The Loch Leven Heritage Trail runs for 13 miles around the shores 0f Loch Leven, immediately next to Kinross in Central Scotland. The trial is mostly level or slightly undulating, other than a short climb at RSPB Loch Leven and is suitable for walkers, cyclist, runners and, of course, kick scooter riders.
As always I like to do some research into prospective routes beforehand and this one was no different with my main question being the condition of the trail surface. It was obvious from images found online that the trail was compacted gravel and appeared quite rough in places. Smooth tarmac would have been ideal but gravel it was. This left the question of which Swifty to take, the Swifty Zero or the Swifty Air. Had the trail been tarmac it would have been the Swifty Zero with its faster skinnier tyres but the Swifty Air is ideally set up for this type of trail with larger tyres, so Swifty Air it would be.

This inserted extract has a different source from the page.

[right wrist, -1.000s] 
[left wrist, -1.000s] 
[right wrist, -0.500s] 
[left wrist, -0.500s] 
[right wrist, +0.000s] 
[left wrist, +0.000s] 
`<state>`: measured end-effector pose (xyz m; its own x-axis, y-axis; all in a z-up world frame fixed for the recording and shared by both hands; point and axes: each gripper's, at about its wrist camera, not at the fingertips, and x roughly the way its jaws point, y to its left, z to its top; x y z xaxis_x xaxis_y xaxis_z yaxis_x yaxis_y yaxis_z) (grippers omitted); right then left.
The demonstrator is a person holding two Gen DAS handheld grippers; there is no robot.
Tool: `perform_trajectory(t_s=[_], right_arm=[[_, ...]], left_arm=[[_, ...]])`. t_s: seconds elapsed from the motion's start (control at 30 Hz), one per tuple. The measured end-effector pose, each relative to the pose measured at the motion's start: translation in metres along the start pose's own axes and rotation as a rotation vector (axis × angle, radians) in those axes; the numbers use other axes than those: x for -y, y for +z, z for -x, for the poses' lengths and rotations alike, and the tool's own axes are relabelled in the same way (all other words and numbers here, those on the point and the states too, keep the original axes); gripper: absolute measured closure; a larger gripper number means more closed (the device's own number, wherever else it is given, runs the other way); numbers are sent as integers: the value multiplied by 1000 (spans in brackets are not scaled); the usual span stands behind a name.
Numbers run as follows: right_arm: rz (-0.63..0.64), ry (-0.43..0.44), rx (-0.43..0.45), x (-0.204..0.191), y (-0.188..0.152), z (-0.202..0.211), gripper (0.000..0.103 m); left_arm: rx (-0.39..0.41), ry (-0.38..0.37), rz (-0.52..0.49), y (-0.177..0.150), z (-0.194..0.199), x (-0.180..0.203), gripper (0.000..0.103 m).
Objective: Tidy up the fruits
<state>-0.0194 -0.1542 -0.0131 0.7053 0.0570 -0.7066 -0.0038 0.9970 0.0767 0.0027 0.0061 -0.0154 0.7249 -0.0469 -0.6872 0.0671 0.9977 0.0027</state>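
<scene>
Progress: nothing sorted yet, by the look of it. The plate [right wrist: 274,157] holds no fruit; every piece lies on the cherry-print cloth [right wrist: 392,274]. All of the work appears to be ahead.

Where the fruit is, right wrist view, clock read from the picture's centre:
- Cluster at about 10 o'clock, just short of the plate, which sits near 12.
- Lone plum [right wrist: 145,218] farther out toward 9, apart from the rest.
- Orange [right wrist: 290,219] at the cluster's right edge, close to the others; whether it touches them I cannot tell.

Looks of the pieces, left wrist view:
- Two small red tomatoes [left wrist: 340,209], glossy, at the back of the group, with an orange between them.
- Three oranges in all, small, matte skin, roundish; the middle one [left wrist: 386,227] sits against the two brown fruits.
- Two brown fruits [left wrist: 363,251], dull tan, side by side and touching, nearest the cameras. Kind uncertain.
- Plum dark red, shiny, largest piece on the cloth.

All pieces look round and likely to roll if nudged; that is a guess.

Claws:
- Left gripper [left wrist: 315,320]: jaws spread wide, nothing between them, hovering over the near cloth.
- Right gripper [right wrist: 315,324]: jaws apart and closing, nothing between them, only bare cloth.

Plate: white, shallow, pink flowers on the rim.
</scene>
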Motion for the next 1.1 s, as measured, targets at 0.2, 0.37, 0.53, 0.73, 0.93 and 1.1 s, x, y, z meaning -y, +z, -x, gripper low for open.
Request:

Located some 40 miles from home in Bonnyrigg and most of the route on dual carriageway or motorway, only 45 minutes saw me arriving in Kinross. Parking is readily available at various locations but most are unlit at night and out of the way, I wanted to check out a suitable location to park for a future night-ride and found that a suitable option was at the woollen mills to the south of Kinross, also with a link path to the trail. Today, I parked at Kirkgate Park, right next to the loch and the trail.
I followed the trail in a clockwise direction, immediately noticing that the trail was very rough and worn, making for quite hard work on the Swifty Air, despite the larger tyres. I did find myself hoping the trail surface would improve and would not be like this all the way round. However, conditions did improve and some sections were smooth and fast. Even the rougher section offered smooth edges where erosion had left the finer materials.
The trail passed through various stretches of woodland and was busy with runners, dog walkers and cyclists, most were courteous but a few, mostly men, seemed annoyed by my presence, despite me stopping to let them past they would not exchange a hello or wave. Parts of the trail were through damp areas of woodland bordering the loch and the scent of Himalayan Balsam filled the air.
After crossing a small bridge, where the water from the loch flow into the River Leven, the first short uphill section begins, taking me past RSPB Loch Leven. I was tempted to visit the cafe but I had no lock to secure the Swifty and made a mental note to get one. Having now left the shelter of woodland, the next section is more exposed with a fair headwind running alongside the B9097, before another short climb to a viewing area with shelter, benches and some sculptures. Worth a stop here as the views are excellent.
Next a downhill section needing some care due to trail erosion and then an easy scoot beside low-lying fields back into Kinross. The 13 miles had taken about 2 hours, and that includes plenty of photo stops. Next time I’d follow the trail in the opposite direction, placing the wind to my back in the more open areas and gain from the shelter of the woodland when heading back into the direction of the wind. Next visit, I think, will be a night ride, hopefully under a full moon and perhaps all the dog walkers, runners, cyclists and walkers will all be home in bed and I’ll have the place to myself.